Activity
Return the lines below that carry the word "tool".

Material supplied
☆ ☆ ☆

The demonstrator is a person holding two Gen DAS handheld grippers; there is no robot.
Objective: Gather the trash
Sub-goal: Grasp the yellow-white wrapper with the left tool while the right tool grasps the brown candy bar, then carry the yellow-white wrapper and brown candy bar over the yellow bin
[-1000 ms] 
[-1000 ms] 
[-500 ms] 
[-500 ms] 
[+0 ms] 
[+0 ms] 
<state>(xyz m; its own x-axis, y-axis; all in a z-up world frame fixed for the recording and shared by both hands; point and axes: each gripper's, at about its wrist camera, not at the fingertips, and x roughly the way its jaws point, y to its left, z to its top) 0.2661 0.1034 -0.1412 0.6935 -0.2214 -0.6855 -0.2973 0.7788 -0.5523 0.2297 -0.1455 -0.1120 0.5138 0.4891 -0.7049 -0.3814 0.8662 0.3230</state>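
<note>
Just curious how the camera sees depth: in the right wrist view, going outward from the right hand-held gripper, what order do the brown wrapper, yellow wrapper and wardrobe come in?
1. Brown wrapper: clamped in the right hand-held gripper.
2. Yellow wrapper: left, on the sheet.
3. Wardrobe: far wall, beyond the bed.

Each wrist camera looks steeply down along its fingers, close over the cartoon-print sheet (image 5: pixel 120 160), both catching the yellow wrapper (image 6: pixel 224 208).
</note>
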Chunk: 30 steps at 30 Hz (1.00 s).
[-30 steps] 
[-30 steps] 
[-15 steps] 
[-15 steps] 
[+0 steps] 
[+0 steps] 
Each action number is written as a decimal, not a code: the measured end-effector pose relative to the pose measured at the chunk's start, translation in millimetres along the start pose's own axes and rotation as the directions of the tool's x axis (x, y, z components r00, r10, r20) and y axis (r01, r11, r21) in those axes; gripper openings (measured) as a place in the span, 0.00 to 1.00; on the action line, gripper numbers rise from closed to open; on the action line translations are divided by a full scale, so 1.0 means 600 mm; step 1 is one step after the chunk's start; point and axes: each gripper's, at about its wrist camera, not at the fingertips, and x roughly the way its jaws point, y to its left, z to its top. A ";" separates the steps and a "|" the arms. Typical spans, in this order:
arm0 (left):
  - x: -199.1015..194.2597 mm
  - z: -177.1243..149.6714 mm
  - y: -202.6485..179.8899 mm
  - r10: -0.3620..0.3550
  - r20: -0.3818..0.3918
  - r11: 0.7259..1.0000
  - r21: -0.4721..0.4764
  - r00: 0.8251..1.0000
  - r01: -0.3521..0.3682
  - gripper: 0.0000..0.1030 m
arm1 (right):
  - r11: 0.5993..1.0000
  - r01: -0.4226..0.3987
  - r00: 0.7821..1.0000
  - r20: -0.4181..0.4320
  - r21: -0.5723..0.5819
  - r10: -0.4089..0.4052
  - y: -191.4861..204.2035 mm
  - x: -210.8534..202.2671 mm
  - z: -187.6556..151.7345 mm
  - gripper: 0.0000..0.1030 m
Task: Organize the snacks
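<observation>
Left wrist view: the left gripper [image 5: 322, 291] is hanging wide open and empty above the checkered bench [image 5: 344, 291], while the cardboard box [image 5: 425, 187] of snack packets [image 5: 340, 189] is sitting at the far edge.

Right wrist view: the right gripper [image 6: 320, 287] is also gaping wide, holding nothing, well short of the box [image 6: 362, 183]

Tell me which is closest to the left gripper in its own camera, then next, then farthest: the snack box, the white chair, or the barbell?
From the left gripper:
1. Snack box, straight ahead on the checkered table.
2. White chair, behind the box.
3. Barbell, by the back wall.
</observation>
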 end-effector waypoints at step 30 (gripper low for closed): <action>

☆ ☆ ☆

Expected output
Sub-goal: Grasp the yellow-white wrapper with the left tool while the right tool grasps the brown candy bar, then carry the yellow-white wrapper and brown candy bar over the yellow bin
Each action number is written as a decimal, not a code: the measured end-effector pose relative to the pose measured at the chunk's start, translation in millimetres along the start pose's own axes and rotation as the directions of the tool's x axis (x, y, z components r00, r10, r20) and y axis (r01, r11, r21) in those axes; gripper openings (measured) as a place in the span, 0.00 to 1.00; on the action line, gripper numbers rise from closed to open; on the action line translations are divided by a full scale, so 1.0 means 600 mm; step 1 is one step after the chunk's start; point and axes: each gripper's, at about its wrist camera, not at the fingertips, and x roughly the way its jaws point, y to its left, z to its top. A ";" separates the steps and a "|" the arms. Typical spans, in this order:

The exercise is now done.